A smart remote scheduling device for setting daily reminders to make life more comfortable for people living at home with early-stage Alzheimer's.

Description

There is no cure for Alzheimer's, and most available devices that aim at making daily tasks easier are intrusive for the daily routine and a constant reminder of the disease the person lives with. 'The Art of Living' seamlessly integrates this technology into people's everyday lives. Family caregivers can set up reminders through the web and upload images and sounds that, in line with recent medical research, can subconsciously trigger memories and thus enable the person to remember things on there own (e.g. make a phone call), leaving them feeling empowered and independent. Environmental sensors in the home tell the system if the reminders have been completed and otherwise trigger a more proactive prompting should this not be the case.

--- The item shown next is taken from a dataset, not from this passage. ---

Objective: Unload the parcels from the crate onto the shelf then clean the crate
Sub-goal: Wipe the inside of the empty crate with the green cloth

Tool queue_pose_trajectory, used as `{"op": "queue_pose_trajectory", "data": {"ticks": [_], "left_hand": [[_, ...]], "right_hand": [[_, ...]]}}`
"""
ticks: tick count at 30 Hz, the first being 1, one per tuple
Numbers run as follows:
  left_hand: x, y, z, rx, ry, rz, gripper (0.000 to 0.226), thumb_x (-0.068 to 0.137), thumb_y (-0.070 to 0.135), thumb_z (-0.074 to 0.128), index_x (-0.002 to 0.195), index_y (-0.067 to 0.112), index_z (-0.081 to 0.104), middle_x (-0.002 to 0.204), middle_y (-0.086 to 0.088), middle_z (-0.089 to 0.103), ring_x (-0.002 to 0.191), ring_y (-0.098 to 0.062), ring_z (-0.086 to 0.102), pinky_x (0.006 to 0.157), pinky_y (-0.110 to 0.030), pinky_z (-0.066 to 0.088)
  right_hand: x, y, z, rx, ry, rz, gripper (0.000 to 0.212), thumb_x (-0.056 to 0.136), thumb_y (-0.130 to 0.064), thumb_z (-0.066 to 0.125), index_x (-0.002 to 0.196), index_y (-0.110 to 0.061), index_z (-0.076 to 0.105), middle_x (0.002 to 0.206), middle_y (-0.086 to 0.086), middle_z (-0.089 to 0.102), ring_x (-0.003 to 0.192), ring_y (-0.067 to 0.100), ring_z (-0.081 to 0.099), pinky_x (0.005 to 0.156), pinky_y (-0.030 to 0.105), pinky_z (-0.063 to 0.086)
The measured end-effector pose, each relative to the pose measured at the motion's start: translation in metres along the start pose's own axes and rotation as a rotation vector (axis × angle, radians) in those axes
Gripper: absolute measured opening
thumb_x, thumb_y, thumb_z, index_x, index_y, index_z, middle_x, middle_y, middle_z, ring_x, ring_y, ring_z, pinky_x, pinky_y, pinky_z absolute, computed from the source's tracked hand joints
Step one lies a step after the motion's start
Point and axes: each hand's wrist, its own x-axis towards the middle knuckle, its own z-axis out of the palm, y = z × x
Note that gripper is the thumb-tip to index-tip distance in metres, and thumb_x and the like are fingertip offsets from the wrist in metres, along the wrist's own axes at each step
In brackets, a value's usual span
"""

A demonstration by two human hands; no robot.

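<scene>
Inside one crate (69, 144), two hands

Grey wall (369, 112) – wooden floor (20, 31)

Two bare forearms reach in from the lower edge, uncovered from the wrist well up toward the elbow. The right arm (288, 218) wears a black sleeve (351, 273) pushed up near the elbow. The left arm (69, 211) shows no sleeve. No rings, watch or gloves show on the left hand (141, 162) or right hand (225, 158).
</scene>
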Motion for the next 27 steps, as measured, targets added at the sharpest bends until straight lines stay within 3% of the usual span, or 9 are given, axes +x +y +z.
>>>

Navigating the Really Real

Allison Burtch

How do humans remain spiritually and emotionally authentic in the face of impending societal and environmental collapse? My thesis is an invitation to be alive and present. It is liberation technology.

Description

A browser plugin that deprecates your internet experience.
A cell phone jammer that blocks signals.
A browser plugin that clarifies power structures on the internet.
A receptacle for all signals.

I find that many solutions using technology are accomplished through destruction rather than creation.
As such, one Firefox add-on slowly deprecates the internet, removing images, links and text until there is nothing left. The cellphone jammer used in the woods provides a gap in space, a place where people might eventually find something to say. The other Firefox add-on clarifies; it appends corporate sponsors to brands and politicians, providing complex information about power.
You can view my work at www.allisonburtch.net.

OkCarl

Carl Jamilkowski

How would you build a better dating site/app? OkCarl is a research study that tests out how different demographics interact with certain dating site features.

http://www.okcarl.com/

Description

OkCarl is research into how people interact with online dating websites. The success of Tinder demonstrates that smaller, niche dating sites/apps use methods and features that can successfully be applied to the general population.
OkCarl started with researching what these unique features are, then ran experiments to see how participants react and use the features. The experiments collect many data points, serve up surveys to get participant feedback, and allow for participants to run them on their own. It is no frills design-wise, as to not introduce a bias.

Restart Motion

Christina Carter

Restart Motion explores the possibilities for creatively repurposing images abandoned in the digital world. Using images with common objects found on the web, Restart Motion is a tool for creating dynamic animations.

Description

We take pictures to capture a moment but when we upload them to the web, the moment is lost as the picture becomes one of many in a massive catalog of similar images. How can meaning and motion be restored to these abandoned assets? Restart Motion, currently based in openFrameworks, is a software tool for creating animations using common objects in found imagery. Inspired by the process of stop-motion and aperiodic pattern formation, Restart Motion applies the process of repetition to generate a visual form that is far more complex and interesting than its constituent parts.